Critical behavior of a water monolayer under hydrophobic confinement
Valentino Bianco, Giancarlo Franzese

TL;DR
This study uses simulations to show that water monolayers under hydrophobic confinement exhibit a 2D liquid-liquid critical point, with a unique 2D-3D crossover influenced by water's hydrogen bonding network.
Contribution
It reveals a novel 2D-3D crossover in water's critical behavior under confinement, differing from simple liquids, due to water's hydrogen bond cooperativity.
Findings
Water monolayer undergoes a liquid-liquid phase transition ending in a 2D Ising universality class.
A 2D-3D crossover occurs at L/h~50, much higher than simple liquids.

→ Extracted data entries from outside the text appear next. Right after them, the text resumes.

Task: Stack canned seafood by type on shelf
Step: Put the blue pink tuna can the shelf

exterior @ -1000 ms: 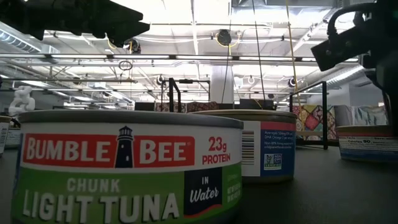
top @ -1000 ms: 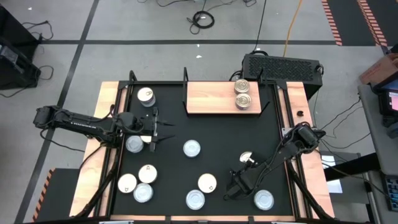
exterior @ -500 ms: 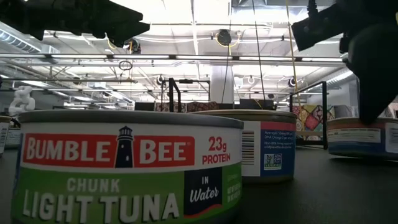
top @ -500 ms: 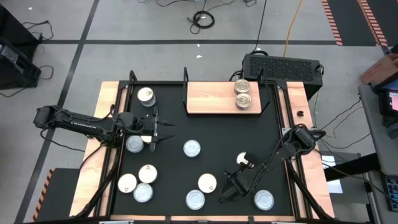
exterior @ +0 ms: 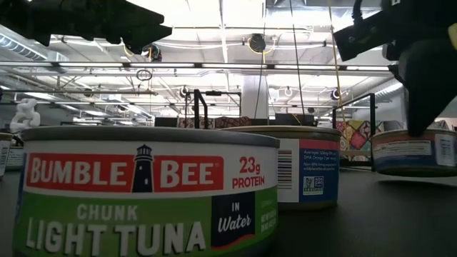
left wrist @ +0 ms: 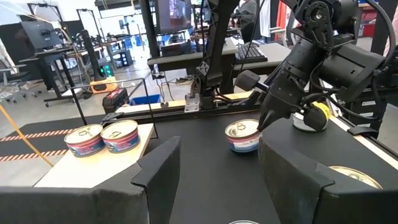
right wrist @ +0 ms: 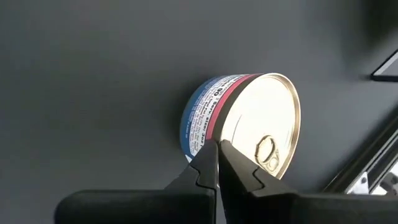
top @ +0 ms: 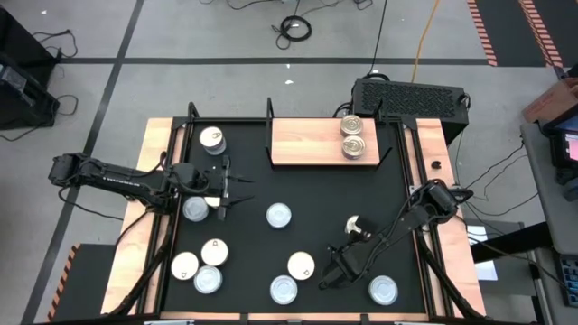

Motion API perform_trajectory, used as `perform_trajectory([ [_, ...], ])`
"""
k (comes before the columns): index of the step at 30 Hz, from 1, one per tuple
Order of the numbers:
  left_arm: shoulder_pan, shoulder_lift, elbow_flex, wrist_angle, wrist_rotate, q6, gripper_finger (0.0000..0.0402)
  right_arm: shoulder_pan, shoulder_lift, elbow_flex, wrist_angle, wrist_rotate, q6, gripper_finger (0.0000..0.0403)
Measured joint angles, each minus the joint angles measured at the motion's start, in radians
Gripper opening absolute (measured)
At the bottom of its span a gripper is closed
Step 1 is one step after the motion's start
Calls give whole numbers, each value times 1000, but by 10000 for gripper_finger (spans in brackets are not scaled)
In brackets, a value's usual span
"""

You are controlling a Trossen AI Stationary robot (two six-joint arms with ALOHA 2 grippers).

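Blue-and-red tin (right wrist: 239,118) just beyond right pincer (right wrist: 217,163), fingers pressed together

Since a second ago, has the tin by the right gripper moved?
Yes. In the high view the tin has slid slightly toward the mat's left-front, away from the shelf, with the shut right gripper touching its rim.

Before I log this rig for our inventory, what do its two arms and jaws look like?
Both arms are dark, slim and jointed. The left arm carries faint pale lettering along its link and white patches near its gripper. The right arm has black cables looping at its base; its gripper ends in matte black, wedge-shaped fingers.
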Motion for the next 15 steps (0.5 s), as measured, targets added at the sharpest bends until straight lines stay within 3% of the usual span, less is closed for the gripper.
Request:
perform_trajectory([
  [7, 0, 0, 0, -1, 0, 0, 216, -38, 0, 0, 8, 67, -69, 0],
  [15, 0, 0, 0, -6, 0, 1, 216, -75, -2, 0, 41, 72, -121, 0],
])
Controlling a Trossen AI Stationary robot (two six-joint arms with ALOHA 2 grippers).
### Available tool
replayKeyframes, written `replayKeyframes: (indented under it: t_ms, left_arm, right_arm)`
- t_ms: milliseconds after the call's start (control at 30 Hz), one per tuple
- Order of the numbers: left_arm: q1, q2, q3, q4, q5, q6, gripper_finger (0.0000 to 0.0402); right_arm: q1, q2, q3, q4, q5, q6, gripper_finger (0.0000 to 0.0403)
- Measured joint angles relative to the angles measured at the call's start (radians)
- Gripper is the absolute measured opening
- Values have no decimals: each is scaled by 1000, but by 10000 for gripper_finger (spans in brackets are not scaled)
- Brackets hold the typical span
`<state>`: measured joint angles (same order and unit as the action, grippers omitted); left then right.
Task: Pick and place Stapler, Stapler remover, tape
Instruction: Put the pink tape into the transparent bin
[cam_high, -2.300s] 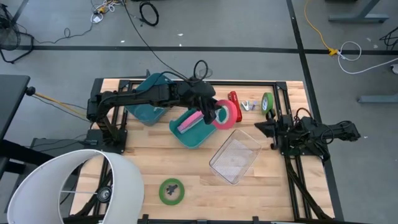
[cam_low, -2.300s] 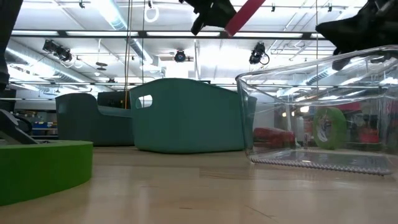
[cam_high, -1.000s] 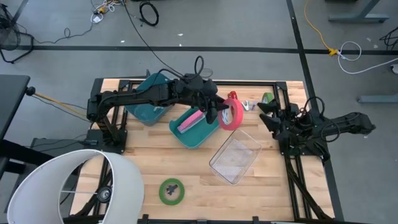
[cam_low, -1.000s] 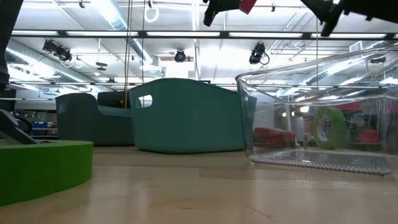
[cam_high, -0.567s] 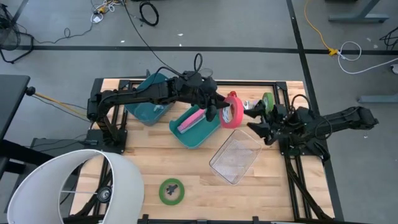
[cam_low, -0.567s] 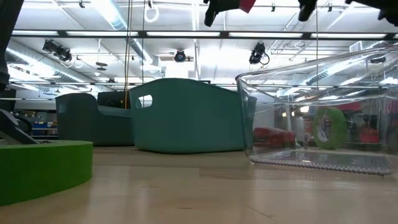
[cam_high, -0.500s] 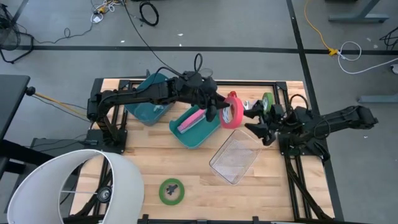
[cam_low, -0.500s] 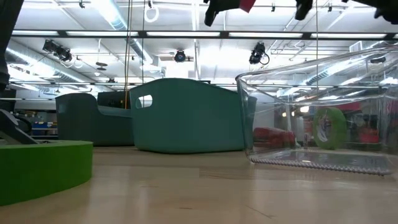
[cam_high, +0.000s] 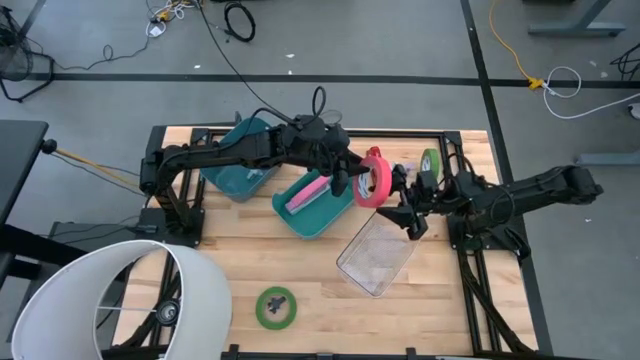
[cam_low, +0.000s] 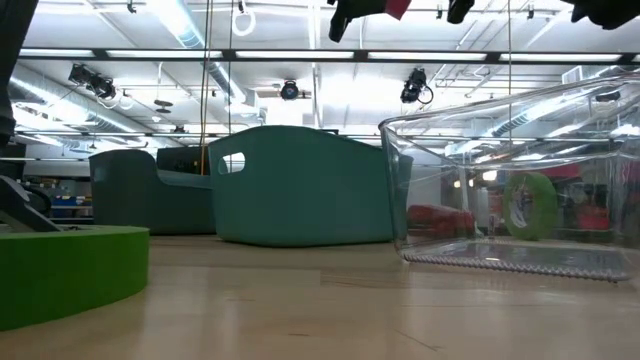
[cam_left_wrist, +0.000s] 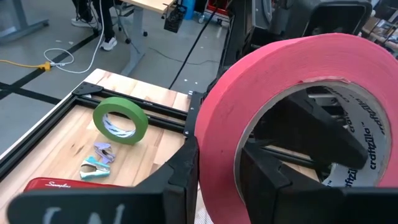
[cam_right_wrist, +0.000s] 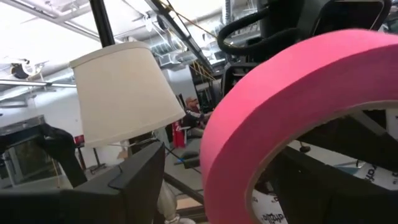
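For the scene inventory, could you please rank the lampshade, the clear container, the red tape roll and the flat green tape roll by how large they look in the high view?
1. White lampshade, nearer the camera, so inflated.
2. Clear container.
3. Flat green tape roll and red tape roll: look alike; the red one is tilted, so unranked.

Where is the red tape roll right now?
In the high view the red tape roll is held upright in the left tool, above the table's middle between the teal bin and the open right tool.

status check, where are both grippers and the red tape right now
Left gripper shut on red tape, held aloft. Right gripper open, right beside the roll. Clear bin below, nothing blocking.
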<state>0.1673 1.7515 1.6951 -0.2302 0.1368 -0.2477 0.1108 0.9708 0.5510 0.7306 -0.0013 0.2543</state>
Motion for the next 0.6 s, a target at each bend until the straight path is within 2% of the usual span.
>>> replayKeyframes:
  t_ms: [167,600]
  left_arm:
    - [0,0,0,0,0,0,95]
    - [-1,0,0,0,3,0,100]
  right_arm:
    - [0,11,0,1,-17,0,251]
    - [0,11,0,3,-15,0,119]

The hydrogen bond network's cooperativity explains the unique crossover behavior.
Abstract
The properties of water can have a strong dependence on the confinement. Here, we consider a water monolayer nanoconfined between hydrophobic parallel walls under conditions that prevent its crystallization. We investigate, by simulations of a many-body coarse-grained water model, how the properties of the liquid are affected by the confinement. We show, by studying the response functions and the correlation length and by performing finite-size scaling of the appropriate order parameter, that at low temperature the monolayer undergoes a liquid-liquid phase transition ending in a critical point in the universality class of the two-dimensional (2D) Ising model. Surprisingly, by reducing the linear size L of the walls, keeping the walls separation h constant, we find a 2D-3D crossover for the universality class of the liquid-liquid critical point for L/h~50, i.e. for a monolayer thickness…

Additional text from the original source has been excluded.